What to work on:
Each of the entries beneath this task should be written out exactly.

[Items from a dataset]
* * * * * * *

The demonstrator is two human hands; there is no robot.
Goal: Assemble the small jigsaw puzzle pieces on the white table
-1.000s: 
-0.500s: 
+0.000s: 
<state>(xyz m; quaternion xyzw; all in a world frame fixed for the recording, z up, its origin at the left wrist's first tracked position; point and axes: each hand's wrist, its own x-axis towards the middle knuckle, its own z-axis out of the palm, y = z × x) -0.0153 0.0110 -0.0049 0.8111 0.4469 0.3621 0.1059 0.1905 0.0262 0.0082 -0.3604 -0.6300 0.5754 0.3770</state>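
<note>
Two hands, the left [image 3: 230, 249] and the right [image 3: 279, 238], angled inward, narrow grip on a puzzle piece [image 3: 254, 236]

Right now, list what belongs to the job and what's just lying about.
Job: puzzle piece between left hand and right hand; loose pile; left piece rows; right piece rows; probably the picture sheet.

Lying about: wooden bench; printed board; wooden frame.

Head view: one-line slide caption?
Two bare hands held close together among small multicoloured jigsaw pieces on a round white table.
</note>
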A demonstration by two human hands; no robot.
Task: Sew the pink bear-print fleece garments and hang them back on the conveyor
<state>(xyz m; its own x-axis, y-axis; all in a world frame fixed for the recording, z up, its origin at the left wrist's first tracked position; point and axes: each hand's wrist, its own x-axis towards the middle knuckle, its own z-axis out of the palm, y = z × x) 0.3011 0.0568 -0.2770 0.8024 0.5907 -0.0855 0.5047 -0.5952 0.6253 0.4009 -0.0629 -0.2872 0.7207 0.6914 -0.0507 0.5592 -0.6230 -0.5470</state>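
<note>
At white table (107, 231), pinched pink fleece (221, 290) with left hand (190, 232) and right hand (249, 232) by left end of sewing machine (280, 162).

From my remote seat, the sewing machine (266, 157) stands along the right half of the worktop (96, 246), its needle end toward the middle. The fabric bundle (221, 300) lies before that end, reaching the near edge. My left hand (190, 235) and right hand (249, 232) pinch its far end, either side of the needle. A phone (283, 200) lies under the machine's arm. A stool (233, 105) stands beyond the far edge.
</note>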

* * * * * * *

Output for this task:
The demonstrator is two human hands; there is no robot.
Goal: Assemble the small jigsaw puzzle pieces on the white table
-1.000s: 
-0.500s: 
+0.000s: 
<state>(xyz m; quaternion xyzw; all in a world frame fixed for the recording, z up, its origin at the left wrist's first tracked position; point and axes: each hand's wrist, its own x-axis towards the middle knuckle, its own z-axis out of the palm, y = z × x) -0.0153 0.0110 -0.0049 0.8111 0.4469 0.3621 0.1059 0.1905 0.0262 0.0082 -0.3604 -0.6300 0.5754 0.3770</state>
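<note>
Two hands, the left [image 3: 230, 249] and the right [image 3: 279, 238], angled inward, narrow grip on a puzzle piece [image 3: 254, 236]

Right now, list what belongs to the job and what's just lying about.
Job: puzzle piece between left hand and right hand; loose pile; left piece rows; right piece rows; probably the picture sheet.

Lying about: wooden bench; printed board; wooden frame.

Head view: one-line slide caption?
Two bare hands held close together among small multicoloured jigsaw pieces on a round white table.
</note>
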A demonstration by two human hands; no robot.
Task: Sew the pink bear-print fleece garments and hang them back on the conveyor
<state>(xyz m; its own x-axis, y-axis; all in a world frame fixed for the recording, z up, its origin at the left wrist's first tracked position; point and axes: each hand's wrist, its own x-axis towards the middle knuckle, its own z-axis out of the palm, y = z × x) 0.3011 0.0568 -0.2770 0.8024 0.5907 -0.0855 0.5047 -0.5952 0.6253 0.4009 -0.0629 -0.2872 0.7207 0.6914 -0.0507 0.5592 -0.6230 -0.5470</state>
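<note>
At white table (107, 231), pinched pink fleece (221, 290) with left hand (190, 232) and right hand (249, 232) by left end of sewing machine (280, 162).

From my remote seat, the sewing machine (266, 157) stands along the right half of the worktop (96, 246), its needle end toward the middle. The fabric bundle (221, 300) lies before that end, reaching the near edge. My left hand (190, 235) and right hand (249, 232) pinch its far end, either side of the needle. A phone (283, 200) lies under the machine's arm. A stool (233, 105) stands beyond the far edge.
</note>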

No more output remains.